- This started as a recipe for buns but the dough was much too soft.
- I decided to make it as a large flat cake ( placek) instead.
- It has turned out similar to my aunt’s recipe for drożdżówka a sweet cake made using yeast.
- This yeast cake is made with spelt flour (not strong flour) and the mixture is mixed with a wooden spoon or a Danish whisk to form a soft mixture and is not kneaded.
- As with any recipe made with yeast, timings are so unpredictable depending on many variables including the room temperature.
- I try to bake with yeast when I am at home for most of the day with other activities to do whilst waiting for the dough to rise.
- 450g spelt flour
- 100g granulated sugar
- 100g butter
- 180g currants
- 40g mixed peel
- 25g fresh yeast
- Around 280ml of milk – warmed
- ¼ teaspoon salt
- 1 teaspoon mixed spice
- In a bowl mix the flour and salt.
- Rub in the butter till you have breadcrumbs.
- Stir in the sugar, mixed spice, currants and mixed peel.
- Make a well in the centre, add the yeast and enough of the warmed milk to make a soft dough.
- Cover the bowl and leave it in a warm place to rise.
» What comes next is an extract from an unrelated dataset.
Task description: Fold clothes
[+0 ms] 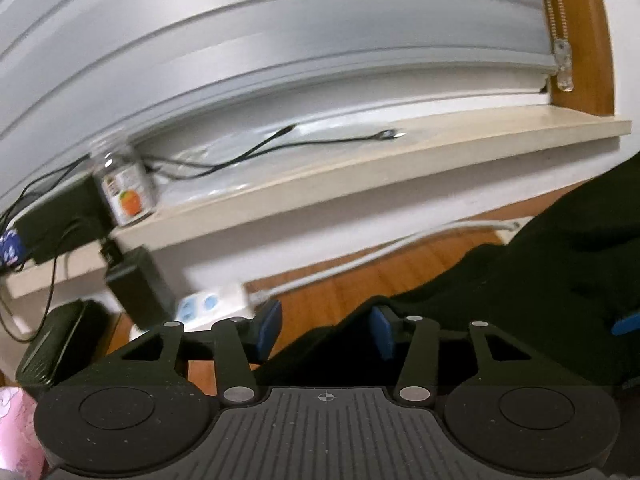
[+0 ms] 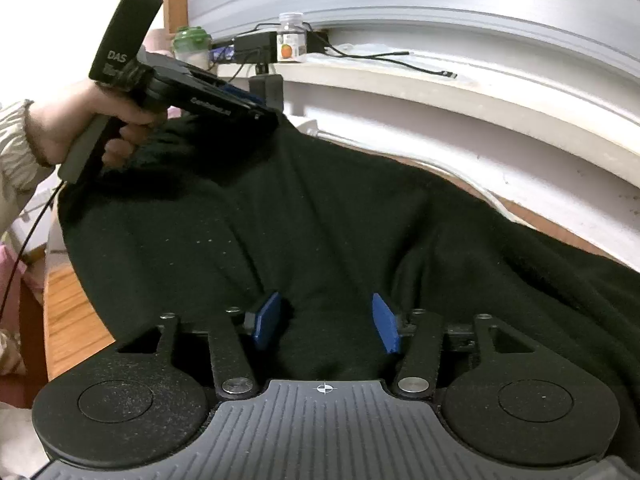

- The rise will not be very large.
- Line a large baking tray with a rim.
- Tip out the dough and spread it out to the edge of the tray with a spatula.
- Cover and leave to rise for 30 to 60 minutes.
- Pre-heat the oven to GM6 – 200°C.
- Bake for 20 – 25 minutes.
- Cool on a baking rack for 5 minutes.
- Remove from the baking paper and put back on the rack to avoid it going soggy at the base.
Royal Doulton – Sonnet tea plates – 1971 – 1998
As with most yeast cakes this is best eaten as soon as possible as it will soon go stale.
If all is not eaten on the day of baking, I cut the cake into slices and pack into a plastic container and freeze – these are then toasted and served with butter at a later date.